More Go Related Resources

Go 101 articles mainly focus on syntax and semantics in Go. There are some other Go related knowledges which are not covered in Go 101. The remaining of the current article will make simple introductions to those knowledges and provide some web links for readers to digg more on them.

Tests And Benchmarks

We can use go test command in the official SDK to run tests and benchmarks. Test source file names must end with _test.go. The official Go SDK also supports profiling Go programs. Please read the following articles for more details.

gccgo

gccgo is another Go compiler maintained by the Go design team. It is mainly used to verify the correctness of the standard Go compiler (gc). We can use the -compiler=gccgo build option in several official Go SDK commands to use the gccgo compiler instead of the gc compiler. For example, go run -compiler=gccgo main.go. This option requires the gccgo program is installed. Once the gccgo program is installed, we can also use the gccgo command directly to compile Go code.

More build options are listed here. All go sub-commands are also explained in that article.

Go Assembly

Functions can be implemented with Go assembly language. Go assembly language is a cross-architectures (though not 100%) assembly language. Go assembly language is often used to implement some functions which are critical for Go program execution performances.

For more details, please follow the following links.

cgo

We can call C code from Go code, and vice versa, through the cgo mechanism. Please follow the following links for details.

It is possible to use C++ libraries through cgo by wrapping C++ libraries as C functions.

Please note that using cgo in code may make it is hard to maintain cross-platform compatibility of Go programs, and the calls between Go and C code are some less efficient than Go-Go and C-C calls.

Cross-Platform Compiling

The standard Go compiler supports cross-platform compiling. By setting the GOOS and GOARCH enviroments before running the go build command, we can build a Windows executable on a Linux machine, and vice versa. Please read the following articles for details. In particular, since Go 1.11, the official Go SDK starts to support WebAssembly as a new kind of GOARCH. Please read this wiki article for details.

Build Constraints (Tags)

We can use build constraints to let compilers build source files selectively. A build constraint is called called a build tag. A build constraint can appear as a comment line like // +build constraints or appear as the suffix in the base name of a source file.

Compiler Directives

The standard Go compiler supports several compiler directives. A directive appears as a comment line like //directive args. The most used compiler directive in practice may be the go:generate directive.

System Calls

We can make system calls by call the functions exported by the syscall standard package.

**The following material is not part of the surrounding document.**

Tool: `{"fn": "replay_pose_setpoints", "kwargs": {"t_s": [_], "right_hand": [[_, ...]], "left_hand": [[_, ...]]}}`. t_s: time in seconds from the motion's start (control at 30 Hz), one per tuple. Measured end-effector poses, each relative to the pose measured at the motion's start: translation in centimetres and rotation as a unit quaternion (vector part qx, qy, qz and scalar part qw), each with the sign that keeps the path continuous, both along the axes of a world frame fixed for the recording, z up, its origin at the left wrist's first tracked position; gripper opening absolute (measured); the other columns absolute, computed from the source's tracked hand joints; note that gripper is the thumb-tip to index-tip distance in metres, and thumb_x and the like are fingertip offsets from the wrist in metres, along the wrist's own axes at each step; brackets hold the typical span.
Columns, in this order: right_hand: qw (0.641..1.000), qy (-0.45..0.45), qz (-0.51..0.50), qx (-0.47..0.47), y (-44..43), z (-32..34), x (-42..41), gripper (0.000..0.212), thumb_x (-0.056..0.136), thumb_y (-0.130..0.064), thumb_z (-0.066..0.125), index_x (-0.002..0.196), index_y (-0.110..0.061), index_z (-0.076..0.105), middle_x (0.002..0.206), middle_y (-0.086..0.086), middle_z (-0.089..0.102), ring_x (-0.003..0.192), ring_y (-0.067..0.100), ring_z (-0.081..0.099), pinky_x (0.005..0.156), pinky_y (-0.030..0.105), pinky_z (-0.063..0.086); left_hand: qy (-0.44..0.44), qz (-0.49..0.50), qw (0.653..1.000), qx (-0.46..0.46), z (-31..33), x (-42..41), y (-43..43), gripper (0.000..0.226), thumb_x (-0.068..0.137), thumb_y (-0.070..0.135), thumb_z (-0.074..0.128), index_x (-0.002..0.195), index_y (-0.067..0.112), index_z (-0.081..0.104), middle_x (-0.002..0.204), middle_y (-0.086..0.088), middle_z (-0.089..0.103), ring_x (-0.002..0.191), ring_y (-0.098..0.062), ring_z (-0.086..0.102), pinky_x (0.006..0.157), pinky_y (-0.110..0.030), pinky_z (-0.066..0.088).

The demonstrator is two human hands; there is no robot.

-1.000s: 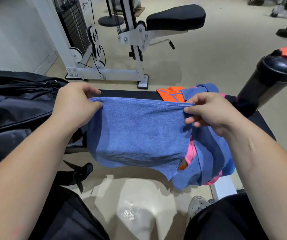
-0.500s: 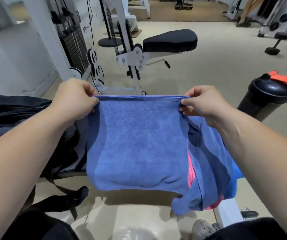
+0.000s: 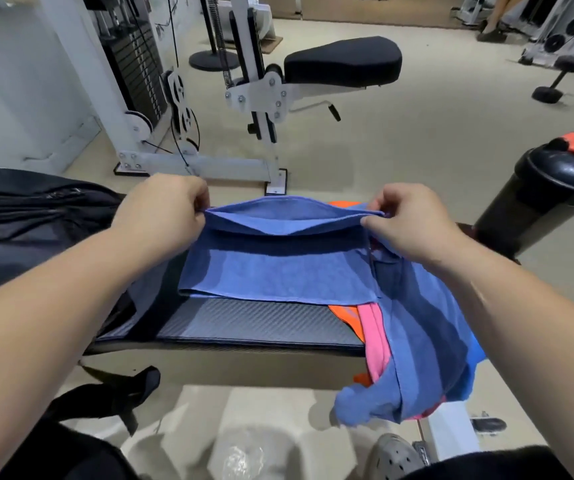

Please beware that, different from other standard packages, the functions in the syscall standard package are operating system dependent.

The go/* Standard Packages

The go/* standard packages provide functionalities of parsing Go source files, which are very useful to write custom Go tools. Please read go/types: The Go Type Checker and package documentations for how to use these packages.

More Build Modes

The go build command in the official Go SDK supports several build modes. Please run go help buildmode to show the available build modes or read the explanations for -buildmode option instead. Except the default build mode, the most used build mode may be the plugin build mode. We can use the functions in the plugin standard package to load and use the Go plugin files outputted by using the plugin build mode.